Work order:
Set out exactly every line of the entries below, starting at the line that holds "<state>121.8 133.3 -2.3" and stopping after the line that holds "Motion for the".

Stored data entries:

+ + + +

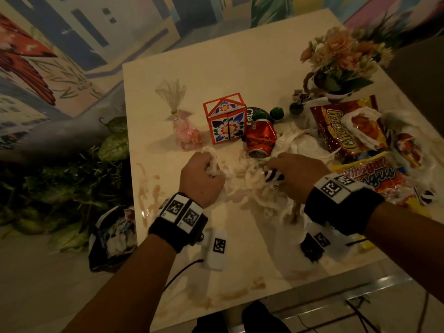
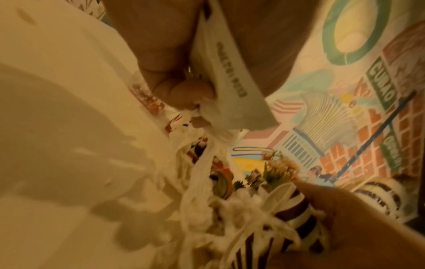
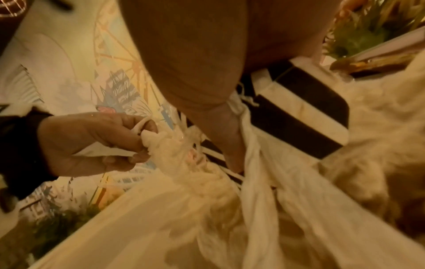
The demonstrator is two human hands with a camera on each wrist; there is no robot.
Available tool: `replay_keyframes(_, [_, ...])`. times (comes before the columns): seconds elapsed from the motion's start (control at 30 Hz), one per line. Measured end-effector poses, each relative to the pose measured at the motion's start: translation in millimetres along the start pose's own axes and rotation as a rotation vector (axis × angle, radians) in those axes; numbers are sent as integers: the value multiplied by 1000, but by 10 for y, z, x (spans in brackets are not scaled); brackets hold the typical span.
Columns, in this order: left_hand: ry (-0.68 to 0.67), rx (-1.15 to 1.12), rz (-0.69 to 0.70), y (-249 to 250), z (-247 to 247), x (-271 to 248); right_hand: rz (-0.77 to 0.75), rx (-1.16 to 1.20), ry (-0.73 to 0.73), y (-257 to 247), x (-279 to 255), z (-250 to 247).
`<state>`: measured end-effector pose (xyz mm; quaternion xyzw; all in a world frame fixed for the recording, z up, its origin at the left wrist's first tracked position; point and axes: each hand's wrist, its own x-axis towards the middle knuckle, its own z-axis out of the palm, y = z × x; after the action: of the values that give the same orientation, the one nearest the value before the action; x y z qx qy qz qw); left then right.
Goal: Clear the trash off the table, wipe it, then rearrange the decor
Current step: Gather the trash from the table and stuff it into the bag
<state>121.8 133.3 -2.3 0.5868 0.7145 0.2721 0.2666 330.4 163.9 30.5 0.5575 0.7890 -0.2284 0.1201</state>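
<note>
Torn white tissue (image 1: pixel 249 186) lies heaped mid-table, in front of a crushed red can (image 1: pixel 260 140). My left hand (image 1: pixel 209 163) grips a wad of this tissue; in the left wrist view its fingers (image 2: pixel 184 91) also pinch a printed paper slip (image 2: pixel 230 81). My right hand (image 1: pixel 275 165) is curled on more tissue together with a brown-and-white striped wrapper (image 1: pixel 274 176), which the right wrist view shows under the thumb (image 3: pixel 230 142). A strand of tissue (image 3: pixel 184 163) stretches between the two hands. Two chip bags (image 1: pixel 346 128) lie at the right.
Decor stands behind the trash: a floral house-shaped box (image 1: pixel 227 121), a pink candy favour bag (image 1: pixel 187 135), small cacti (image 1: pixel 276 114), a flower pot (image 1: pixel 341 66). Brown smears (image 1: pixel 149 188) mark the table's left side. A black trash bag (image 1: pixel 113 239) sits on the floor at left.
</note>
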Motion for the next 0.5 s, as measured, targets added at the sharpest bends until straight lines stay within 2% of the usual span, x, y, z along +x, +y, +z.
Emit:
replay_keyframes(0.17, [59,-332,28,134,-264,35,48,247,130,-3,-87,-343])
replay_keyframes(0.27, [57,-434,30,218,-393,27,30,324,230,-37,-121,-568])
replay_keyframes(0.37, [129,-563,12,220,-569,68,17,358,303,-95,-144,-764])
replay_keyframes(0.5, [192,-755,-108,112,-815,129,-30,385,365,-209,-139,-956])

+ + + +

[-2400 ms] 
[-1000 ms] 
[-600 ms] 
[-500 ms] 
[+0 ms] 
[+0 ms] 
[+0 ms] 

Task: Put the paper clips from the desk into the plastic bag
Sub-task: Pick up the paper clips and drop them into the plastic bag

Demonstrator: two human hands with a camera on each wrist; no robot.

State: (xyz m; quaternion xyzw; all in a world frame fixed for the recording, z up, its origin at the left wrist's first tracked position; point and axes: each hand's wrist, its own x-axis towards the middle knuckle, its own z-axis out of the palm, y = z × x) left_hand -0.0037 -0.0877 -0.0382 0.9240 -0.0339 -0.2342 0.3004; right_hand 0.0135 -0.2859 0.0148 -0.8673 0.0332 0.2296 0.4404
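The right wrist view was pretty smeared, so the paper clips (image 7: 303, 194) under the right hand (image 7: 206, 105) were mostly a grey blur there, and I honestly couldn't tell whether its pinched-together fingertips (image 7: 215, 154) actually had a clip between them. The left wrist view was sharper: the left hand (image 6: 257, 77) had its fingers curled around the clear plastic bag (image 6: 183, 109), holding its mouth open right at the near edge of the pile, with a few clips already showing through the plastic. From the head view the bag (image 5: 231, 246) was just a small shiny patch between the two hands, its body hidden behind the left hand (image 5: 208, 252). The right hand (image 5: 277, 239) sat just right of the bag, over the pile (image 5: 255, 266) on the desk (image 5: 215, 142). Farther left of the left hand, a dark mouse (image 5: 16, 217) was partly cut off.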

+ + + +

Result:
<state>121.8 133.3 -2.3 0.5868 0.7145 0.2721 0.2666 330.4 163.9 30.5 0.5575 0.7890 -0.2284 0.1201</state>
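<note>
Torn white tissue (image 1: pixel 249 186) lies heaped mid-table, in front of a crushed red can (image 1: pixel 260 140). My left hand (image 1: pixel 209 163) grips a wad of this tissue; in the left wrist view its fingers (image 2: pixel 184 91) also pinch a printed paper slip (image 2: pixel 230 81). My right hand (image 1: pixel 275 165) is curled on more tissue together with a brown-and-white striped wrapper (image 1: pixel 274 176), which the right wrist view shows under the thumb (image 3: pixel 230 142). A strand of tissue (image 3: pixel 184 163) stretches between the two hands. Two chip bags (image 1: pixel 346 128) lie at the right.
Decor stands behind the trash: a floral house-shaped box (image 1: pixel 227 121), a pink candy favour bag (image 1: pixel 187 135), small cacti (image 1: pixel 276 114), a flower pot (image 1: pixel 341 66). Brown smears (image 1: pixel 149 188) mark the table's left side. A black trash bag (image 1: pixel 113 239) sits on the floor at left.
</note>
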Motion for the next 0.5 s, as measured, targets added at the sharpest bends until straight lines stay within 2% of the usual span, x, y, z along +x, +y, +z.

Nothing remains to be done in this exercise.